Gout: Symptoms, Causes and Natural Support Strategies
If you have sudden painful, swollen joints in your toes or feet or perhaps your ankles, knees, fingers, hands, or elbows, you may be experiencing gout. Gout is a condition caused by a buildup of uric acid causing inflammation and irritation in your joints resulting in pain, swelling, and other symptoms. If you are dealing with gout, know that this is not a life sentence. There are some simple natural support strategies that you can try to improve your health.
In this article, you will learn what gout is. You will understand its common symptoms and main causes. I will share the best lab testing options for gout. I will also offer my top natural support strategies to improve your health.
What Is Gout
Gout is a type of arthritis.
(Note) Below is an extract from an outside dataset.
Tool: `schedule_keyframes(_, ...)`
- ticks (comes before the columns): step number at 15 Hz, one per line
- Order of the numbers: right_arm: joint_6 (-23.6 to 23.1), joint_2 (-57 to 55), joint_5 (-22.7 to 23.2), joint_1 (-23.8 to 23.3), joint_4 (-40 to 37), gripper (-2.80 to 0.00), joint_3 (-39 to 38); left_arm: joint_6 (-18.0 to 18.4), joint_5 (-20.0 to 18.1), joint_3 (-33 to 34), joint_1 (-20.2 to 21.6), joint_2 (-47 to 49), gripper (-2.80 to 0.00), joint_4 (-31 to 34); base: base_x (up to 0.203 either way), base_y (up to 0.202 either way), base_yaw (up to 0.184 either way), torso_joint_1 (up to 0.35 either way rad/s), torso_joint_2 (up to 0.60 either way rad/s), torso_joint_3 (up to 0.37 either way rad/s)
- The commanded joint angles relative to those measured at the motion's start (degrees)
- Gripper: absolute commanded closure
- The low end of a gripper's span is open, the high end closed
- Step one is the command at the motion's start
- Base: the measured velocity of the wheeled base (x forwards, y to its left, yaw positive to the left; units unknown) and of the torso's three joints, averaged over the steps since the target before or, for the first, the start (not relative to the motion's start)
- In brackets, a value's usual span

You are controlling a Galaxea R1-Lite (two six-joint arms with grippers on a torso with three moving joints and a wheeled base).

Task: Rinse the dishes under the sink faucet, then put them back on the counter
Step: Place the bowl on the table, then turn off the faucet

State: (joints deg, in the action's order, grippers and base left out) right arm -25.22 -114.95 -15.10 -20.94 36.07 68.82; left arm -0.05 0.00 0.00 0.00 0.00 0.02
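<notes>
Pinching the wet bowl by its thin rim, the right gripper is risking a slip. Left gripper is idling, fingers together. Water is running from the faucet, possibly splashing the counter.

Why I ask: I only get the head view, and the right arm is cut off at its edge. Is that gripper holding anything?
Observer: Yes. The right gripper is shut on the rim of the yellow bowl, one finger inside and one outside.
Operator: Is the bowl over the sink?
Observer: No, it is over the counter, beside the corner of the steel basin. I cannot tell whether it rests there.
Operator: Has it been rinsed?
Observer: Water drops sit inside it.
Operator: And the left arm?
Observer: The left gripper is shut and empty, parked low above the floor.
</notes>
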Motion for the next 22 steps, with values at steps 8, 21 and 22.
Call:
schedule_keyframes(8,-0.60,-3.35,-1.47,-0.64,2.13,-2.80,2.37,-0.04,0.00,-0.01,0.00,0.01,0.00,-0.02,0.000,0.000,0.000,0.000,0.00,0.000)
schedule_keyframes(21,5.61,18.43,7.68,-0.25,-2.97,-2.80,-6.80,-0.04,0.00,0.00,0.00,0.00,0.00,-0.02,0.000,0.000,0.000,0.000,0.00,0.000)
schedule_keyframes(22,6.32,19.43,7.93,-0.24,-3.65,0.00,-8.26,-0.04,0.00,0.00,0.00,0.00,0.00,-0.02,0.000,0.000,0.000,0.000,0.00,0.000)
It is a condition caused by accumulation and buildup of uric acid from poor dietary habits and metabolic issues. Gout causes damage and swelling in various joints of the body. When uric acid builds up in your body, it forms crystals called urates. Urates are rather sharp and can penetrate into your joints causing irritation and inflammation (1, 2, 3).
Gout usually affects your feet, particularly, your big toe. It can also affect your ankles, wrists, knees, elbows, and fingers. It is characterized by pain and swelling. You may experience gout attacks that are sudden and intense as if your foot is on fire (1, 2, 3). Gout can be a frustrating and painful condition, however, it is possible to reduce and manage your symptoms of gout and restore healthy metabolic function through natural lifestyle strategies that I will cover later in this article.
Major Symptoms of Gout
- Intense joint pain
- Lingering discomfort
- Limited range of motion
You may notice these symptoms in your toes (especially your big toe), feet, knees, wrist, elbows, and fingers. Acute gout symptoms may last for 3 to 10 days. You won’t be experiencing symptoms of gout until your next gout attack (1, 2, 3).
Untreated gout may turn chronic, however, cause hard lumps called tophi to develop in your joints, skin, and surrounding tissue. Since tophi can cause permanent joint damage, addressing acute gout, and reducing your risks of gout attacks is critical (4).
Major Causes For Gout
Gout affects over 3 million people in the United States. Men, women after menopause, those with kidney disease, those with hypertension, hyperlipidemia, and diabetes are more likely to be affected (2). Gout may develop for a variety of reasons, including one or more of these major causes of gout:
Your genetics may increase your chances of developing gout. Gout tends to run in families. If you have one or more people in your family with gout, your risk of developing gout yourself is higher (3).
While you cannot change your family history, gout may develop for more than one reason. If you have a family history of gout, it is particularly important that you pay attention to other major causes of gout that you can control easier through a healthy diet and lifestyle.
Poor Blood Sugar and Insulin Resistance
Insulin resistance happens when your cells in your fat, liver, and muscles are unable to respond to insulin properly and cannot handle all the glucose from your blood. This forces your pancreas to make more and more insulin to help glucose to enter your cells. Insulin resistance and poor blood sugar can increase your risk of diabetes which can increase your risk of gout (2).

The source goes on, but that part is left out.